• Exercise:
Using the data below, copy each line that includes the word "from".
Segment Start: Task material
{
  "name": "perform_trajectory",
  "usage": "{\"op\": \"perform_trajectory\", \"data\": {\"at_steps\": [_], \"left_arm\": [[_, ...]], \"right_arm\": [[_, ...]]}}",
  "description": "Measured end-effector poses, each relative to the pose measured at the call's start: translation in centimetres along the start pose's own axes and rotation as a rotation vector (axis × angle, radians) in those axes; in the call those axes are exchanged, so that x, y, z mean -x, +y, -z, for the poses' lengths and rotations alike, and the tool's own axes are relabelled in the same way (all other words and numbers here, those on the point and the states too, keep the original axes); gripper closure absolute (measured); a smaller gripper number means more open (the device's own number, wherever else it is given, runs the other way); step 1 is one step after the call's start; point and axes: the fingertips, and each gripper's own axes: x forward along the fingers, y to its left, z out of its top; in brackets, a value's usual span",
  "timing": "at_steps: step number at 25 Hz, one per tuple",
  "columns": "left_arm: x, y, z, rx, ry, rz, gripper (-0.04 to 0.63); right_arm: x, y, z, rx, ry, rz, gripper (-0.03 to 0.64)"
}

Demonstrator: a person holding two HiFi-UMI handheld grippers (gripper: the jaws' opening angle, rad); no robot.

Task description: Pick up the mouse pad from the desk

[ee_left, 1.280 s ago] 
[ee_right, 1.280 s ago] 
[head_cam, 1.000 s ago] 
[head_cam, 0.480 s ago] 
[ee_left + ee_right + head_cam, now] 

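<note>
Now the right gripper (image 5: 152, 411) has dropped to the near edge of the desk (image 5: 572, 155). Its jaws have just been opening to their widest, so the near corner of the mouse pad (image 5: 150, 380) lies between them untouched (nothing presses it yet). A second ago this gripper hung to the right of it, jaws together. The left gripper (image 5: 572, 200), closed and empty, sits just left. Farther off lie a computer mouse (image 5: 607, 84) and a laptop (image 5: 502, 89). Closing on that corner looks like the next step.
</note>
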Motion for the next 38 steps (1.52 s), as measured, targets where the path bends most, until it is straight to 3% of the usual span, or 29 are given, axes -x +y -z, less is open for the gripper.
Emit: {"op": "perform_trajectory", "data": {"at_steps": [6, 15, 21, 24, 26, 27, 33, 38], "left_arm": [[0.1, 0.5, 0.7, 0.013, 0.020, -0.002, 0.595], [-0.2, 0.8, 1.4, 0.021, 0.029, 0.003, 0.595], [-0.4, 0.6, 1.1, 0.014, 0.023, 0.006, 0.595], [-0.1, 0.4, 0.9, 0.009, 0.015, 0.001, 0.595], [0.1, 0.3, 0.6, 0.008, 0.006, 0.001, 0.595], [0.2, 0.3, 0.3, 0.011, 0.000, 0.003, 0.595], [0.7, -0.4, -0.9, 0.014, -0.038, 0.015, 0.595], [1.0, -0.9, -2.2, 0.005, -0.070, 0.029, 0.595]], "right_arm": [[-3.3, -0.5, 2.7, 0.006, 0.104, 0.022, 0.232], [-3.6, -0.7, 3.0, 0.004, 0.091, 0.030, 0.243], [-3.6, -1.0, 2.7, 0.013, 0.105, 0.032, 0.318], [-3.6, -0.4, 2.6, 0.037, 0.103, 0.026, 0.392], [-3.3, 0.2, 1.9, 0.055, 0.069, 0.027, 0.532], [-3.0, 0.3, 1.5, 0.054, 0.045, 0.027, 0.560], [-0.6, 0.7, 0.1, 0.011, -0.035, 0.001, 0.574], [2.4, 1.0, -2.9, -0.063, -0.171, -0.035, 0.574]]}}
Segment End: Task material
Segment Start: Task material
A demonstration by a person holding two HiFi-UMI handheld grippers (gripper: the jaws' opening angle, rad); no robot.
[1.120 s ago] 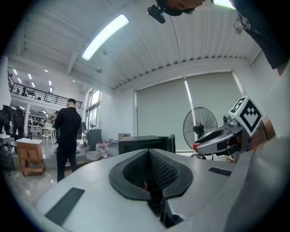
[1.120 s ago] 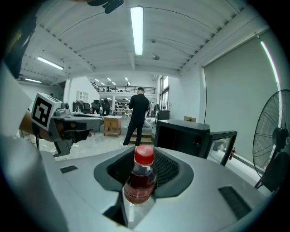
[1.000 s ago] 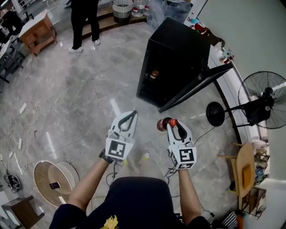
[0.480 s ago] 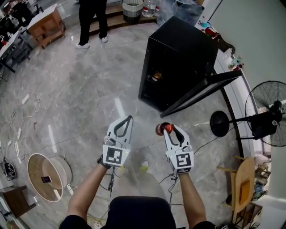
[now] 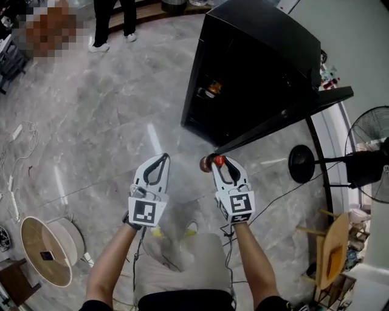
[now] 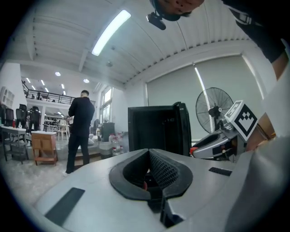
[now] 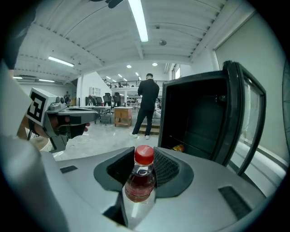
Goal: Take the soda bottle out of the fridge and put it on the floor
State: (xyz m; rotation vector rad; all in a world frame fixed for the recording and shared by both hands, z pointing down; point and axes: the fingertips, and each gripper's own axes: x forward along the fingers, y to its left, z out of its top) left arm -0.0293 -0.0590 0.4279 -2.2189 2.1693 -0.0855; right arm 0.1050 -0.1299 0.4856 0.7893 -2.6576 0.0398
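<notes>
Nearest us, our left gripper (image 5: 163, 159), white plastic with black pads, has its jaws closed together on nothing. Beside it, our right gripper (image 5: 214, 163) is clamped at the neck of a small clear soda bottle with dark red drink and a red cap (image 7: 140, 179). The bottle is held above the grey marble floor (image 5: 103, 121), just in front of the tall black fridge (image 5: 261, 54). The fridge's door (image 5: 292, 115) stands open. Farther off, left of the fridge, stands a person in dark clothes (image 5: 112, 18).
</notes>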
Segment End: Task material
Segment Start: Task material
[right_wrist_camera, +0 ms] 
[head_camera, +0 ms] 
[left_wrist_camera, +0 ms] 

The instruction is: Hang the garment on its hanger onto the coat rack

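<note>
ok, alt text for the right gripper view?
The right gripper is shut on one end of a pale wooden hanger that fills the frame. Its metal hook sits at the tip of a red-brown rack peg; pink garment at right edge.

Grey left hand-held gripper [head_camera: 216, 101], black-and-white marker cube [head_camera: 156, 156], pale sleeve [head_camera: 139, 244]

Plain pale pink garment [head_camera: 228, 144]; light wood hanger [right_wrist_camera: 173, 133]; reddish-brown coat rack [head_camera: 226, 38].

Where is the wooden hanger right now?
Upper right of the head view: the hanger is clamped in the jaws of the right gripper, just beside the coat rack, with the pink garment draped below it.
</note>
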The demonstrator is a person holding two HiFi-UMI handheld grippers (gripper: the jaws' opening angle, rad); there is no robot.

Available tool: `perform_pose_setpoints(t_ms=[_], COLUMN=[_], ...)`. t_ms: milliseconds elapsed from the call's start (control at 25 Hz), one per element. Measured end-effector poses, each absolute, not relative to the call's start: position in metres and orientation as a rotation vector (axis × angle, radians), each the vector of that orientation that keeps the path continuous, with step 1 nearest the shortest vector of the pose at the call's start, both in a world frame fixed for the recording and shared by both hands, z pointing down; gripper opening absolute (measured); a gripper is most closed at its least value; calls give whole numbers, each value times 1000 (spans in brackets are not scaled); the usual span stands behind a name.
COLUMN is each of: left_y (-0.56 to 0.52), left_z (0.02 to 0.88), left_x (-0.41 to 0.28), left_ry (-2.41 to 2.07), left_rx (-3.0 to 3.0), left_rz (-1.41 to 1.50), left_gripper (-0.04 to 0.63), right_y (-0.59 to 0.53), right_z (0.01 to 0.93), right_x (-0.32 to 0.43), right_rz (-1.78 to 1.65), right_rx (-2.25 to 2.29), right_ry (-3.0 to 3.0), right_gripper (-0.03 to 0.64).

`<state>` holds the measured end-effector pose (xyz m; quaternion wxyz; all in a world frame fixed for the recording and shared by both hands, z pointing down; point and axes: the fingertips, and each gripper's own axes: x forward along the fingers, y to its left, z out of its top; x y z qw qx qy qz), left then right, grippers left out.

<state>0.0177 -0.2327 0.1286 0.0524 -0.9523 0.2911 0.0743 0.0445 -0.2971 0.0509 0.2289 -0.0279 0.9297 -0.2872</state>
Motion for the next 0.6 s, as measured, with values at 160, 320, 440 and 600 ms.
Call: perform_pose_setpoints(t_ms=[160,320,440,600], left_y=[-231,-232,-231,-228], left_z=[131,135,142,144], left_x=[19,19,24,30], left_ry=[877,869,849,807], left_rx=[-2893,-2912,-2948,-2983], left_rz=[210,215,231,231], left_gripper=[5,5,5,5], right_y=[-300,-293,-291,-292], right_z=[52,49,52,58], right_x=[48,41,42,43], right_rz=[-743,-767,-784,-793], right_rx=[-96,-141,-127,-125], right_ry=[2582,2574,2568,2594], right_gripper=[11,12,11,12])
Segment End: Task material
• The completed task:
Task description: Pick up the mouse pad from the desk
Available tool: `perform_pose_setpoints(t_ms=[_], COLUMN=[_], ...)`. t_ms: milliseconds elapsed from the call's start (control at 25 Hz), one per element. Measured end-effector poses, each absolute, not relative to the call's start: position in metres and orientation as a rotation vector (axis × angle, radians), each the vector of that orientation that keeps the path continuous, with step 1 nearest the shortest vector of the pose at the call's start, both in a world frame fixed for the recording and shared by both hands, z pointing down; gripper opening absolute (measured); a gripper is most closed at its least value; calls give whole numbers, each value times 1000 (spans in brackets are not scaled); the usual span stands behind a name.

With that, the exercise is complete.